> _PROMPT_:
All of the data must be returned exactly as given.

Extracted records
○ ○ ○ ○ ○ ○ ○

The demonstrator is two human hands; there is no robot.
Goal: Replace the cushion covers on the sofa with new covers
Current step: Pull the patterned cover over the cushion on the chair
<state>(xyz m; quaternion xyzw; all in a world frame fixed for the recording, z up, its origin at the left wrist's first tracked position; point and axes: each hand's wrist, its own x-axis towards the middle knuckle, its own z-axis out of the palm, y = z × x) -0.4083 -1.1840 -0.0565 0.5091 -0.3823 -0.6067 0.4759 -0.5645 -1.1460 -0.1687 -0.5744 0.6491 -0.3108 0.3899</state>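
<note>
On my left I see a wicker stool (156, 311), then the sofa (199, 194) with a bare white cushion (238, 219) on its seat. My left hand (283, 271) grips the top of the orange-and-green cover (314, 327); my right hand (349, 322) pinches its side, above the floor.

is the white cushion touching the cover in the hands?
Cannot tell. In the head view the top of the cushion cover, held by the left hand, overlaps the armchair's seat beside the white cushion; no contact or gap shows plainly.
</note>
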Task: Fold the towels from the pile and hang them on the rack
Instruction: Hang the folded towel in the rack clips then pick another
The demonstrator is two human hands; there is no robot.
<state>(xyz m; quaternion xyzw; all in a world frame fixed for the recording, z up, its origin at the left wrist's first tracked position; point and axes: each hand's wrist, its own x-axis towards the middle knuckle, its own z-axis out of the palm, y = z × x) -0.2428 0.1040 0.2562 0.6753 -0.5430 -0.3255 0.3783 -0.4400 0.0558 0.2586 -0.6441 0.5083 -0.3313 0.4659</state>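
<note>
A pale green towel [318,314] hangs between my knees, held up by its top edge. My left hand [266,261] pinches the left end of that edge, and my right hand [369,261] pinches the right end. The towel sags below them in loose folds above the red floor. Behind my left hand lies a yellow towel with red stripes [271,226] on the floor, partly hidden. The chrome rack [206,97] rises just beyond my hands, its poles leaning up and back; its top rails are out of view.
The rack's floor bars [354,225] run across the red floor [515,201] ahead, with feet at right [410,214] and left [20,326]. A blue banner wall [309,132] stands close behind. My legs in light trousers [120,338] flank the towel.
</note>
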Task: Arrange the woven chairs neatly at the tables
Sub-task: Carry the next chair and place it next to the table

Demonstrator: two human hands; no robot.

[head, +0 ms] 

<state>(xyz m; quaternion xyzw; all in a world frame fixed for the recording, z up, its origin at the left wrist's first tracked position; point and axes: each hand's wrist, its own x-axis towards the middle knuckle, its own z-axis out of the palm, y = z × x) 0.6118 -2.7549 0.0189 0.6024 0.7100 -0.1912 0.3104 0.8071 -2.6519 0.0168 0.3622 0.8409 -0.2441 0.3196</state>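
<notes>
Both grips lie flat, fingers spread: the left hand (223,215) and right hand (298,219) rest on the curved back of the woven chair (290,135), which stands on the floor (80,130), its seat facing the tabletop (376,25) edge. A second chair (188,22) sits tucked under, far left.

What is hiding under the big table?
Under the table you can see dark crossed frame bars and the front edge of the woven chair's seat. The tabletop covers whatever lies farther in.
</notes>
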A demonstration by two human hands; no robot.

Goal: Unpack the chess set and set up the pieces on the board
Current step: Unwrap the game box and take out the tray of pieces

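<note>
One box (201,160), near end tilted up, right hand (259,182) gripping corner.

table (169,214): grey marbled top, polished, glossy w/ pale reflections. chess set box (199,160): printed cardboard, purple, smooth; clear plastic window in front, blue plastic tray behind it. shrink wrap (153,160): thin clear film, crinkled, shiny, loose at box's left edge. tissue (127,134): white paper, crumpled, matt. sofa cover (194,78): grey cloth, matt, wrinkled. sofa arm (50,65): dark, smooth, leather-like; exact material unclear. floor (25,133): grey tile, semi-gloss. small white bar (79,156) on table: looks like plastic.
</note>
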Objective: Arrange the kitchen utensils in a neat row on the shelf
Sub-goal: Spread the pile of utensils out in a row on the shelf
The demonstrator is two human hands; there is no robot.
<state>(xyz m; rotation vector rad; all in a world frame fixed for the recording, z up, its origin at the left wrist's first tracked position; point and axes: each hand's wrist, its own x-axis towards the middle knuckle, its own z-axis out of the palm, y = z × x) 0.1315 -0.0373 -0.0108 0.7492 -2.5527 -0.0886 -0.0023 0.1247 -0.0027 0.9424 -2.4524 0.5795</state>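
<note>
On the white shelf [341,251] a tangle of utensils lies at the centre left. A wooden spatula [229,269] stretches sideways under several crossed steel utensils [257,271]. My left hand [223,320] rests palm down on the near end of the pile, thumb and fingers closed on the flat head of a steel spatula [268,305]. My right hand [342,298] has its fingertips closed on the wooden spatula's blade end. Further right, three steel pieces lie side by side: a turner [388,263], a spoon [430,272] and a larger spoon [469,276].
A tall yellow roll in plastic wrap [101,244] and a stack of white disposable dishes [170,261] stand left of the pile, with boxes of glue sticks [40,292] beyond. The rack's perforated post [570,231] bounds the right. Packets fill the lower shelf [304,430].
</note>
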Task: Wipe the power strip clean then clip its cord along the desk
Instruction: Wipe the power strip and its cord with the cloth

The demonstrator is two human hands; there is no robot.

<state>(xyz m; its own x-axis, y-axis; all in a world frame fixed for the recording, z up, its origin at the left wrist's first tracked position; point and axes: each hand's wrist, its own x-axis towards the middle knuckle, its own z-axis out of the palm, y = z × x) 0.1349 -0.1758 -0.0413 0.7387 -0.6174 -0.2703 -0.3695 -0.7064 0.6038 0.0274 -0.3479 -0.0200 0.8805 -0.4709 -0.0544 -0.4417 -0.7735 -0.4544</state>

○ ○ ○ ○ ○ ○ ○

> _WORKED SOLUTION_:
The demonstrator is two human hands; there is no robot.
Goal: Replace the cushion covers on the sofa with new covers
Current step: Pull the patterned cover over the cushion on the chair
<state>(xyz m; quaternion xyzw; all in a world frame fixed for the recording, z up, its origin at the left wrist's first tracked position; point and axes: each hand's wrist, its own x-axis towards the middle knuckle, its own z-axis out of the palm, y = z × x) -0.4083 -1.1840 -0.0565 0.5091 -0.3823 -0.6067 0.4759 -0.5645 -1.1460 -0.1687 -0.5744 0.6491 -0.3108 0.3899</state>
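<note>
On my left I see a wicker stool (156, 311), then the sofa (199, 194) with a bare white cushion (238, 219) on its seat. My left hand (283, 271) grips the top of the orange-and-green cover (314, 327); my right hand (349, 322) pinches its side, above the floor.

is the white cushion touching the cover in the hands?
Cannot tell. In the head view the top of the cushion cover, held by the left hand, overlaps the armchair's seat beside the white cushion; no contact or gap shows plainly.
</note>
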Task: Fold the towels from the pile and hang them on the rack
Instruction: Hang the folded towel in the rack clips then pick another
The demonstrator is two human hands; there is no robot.
<state>(xyz m; quaternion xyzw; all in a world frame fixed for the recording, z up, its origin at the left wrist's first tracked position; point and axes: each hand's wrist, its own x-axis towards the middle knuckle, its own z-axis out of the palm, y = z × x) -0.2428 0.1040 0.2562 0.6753 -0.5430 -0.3255 0.3783 -0.4400 0.0558 0.2586 -0.6441 0.5083 -0.3313 0.4659</state>
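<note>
A pale green towel [318,314] hangs between my knees, held up by its top edge. My left hand [266,261] pinches the left end of that edge, and my right hand [369,261] pinches the right end. The towel sags below them in loose folds above the red floor. Behind my left hand lies a yellow towel with red stripes [271,226] on the floor, partly hidden. The chrome rack [206,97] rises just beyond my hands, its poles leaning up and back; its top rails are out of view.
The rack's floor bars [354,225] run across the red floor [515,201] ahead, with feet at right [410,214] and left [20,326]. A blue banner wall [309,132] stands close behind. My legs in light trousers [120,338] flank the towel.
</note>
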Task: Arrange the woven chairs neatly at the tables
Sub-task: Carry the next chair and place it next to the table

Demonstrator: two human hands; no robot.

[head, +0 ms] 

<state>(xyz m; quaternion xyzw; all in a world frame fixed for the recording, z up, its origin at the left wrist's first tracked position; point and axes: each hand's wrist, its own x-axis towards the middle knuckle, its own z-axis out of the palm, y = z × x) 0.6118 -2.7549 0.0189 0.6024 0.7100 -0.1912 0.3104 0.8071 -2.6519 0.0168 0.3622 0.8409 -0.2441 0.3196</state>
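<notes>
Both grips lie flat, fingers spread: the left hand (223,215) and right hand (298,219) rest on the curved back of the woven chair (290,135), which stands on the floor (80,130), its seat facing the tabletop (376,25) edge. A second chair (188,22) sits tucked under, far left.

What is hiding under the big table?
Under the table you can see dark crossed frame bars and the front edge of the woven chair's seat. The tabletop covers whatever lies farther in.
</notes>
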A demonstration by two human hands; no robot.

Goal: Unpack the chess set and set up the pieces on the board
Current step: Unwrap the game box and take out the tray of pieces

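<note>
One box (201,160), near end tilted up, right hand (259,182) gripping corner.

table (169,214): grey marbled top, polished, glossy w/ pale reflections. chess set box (199,160): printed cardboard, purple, smooth; clear plastic window in front, blue plastic tray behind it. shrink wrap (153,160): thin clear film, crinkled, shiny, loose at box's left edge. tissue (127,134): white paper, crumpled, matt. sofa cover (194,78): grey cloth, matt, wrinkled. sofa arm (50,65): dark, smooth, leather-like; exact material unclear. floor (25,133): grey tile, semi-gloss. small white bar (79,156) on table: looks like plastic.
</note>
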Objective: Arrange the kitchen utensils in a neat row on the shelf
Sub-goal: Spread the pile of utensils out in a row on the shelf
The demonstrator is two human hands; there is no robot.
<state>(xyz m; rotation vector rad; all in a world frame fixed for the recording, z up, its origin at the left wrist's first tracked position; point and axes: each hand's wrist, its own x-axis towards the middle knuckle, its own z-axis out of the palm, y = z × x) 0.1315 -0.0373 -0.0108 0.7492 -2.5527 -0.0886 -0.0023 0.1247 -0.0027 0.9424 -2.4524 0.5795</state>
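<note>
On the white shelf [341,251] a tangle of utensils lies at the centre left. A wooden spatula [229,269] stretches sideways under several crossed steel utensils [257,271]. My left hand [223,320] rests palm down on the near end of the pile, thumb and fingers closed on the flat head of a steel spatula [268,305]. My right hand [342,298] has its fingertips closed on the wooden spatula's blade end. Further right, three steel pieces lie side by side: a turner [388,263], a spoon [430,272] and a larger spoon [469,276].
A tall yellow roll in plastic wrap [101,244] and a stack of white disposable dishes [170,261] stand left of the pile, with boxes of glue sticks [40,292] beyond. The rack's perforated post [570,231] bounds the right. Packets fill the lower shelf [304,430].
</note>
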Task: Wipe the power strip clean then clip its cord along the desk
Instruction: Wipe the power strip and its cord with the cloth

The demonstrator is two human hands; there is no robot.

<state>(xyz m; its own x-axis, y-axis; all in a world frame fixed for the recording, z up, its origin at the left wrist's first tracked position; point and axes: each hand's wrist, its own x-axis towards the middle knuckle, its own z-axis out of the palm, y = z × x) 0.1349 -0.1758 -0.0413 0.7387 -0.6174 -0.2703 -0.3695 -0.7064 0.6038 0.0274 -0.3479 -0.0200 0.8805 -0.4709 -0.0544 -0.4417 -0.7735 -0.4544</state>

The response has been given in full.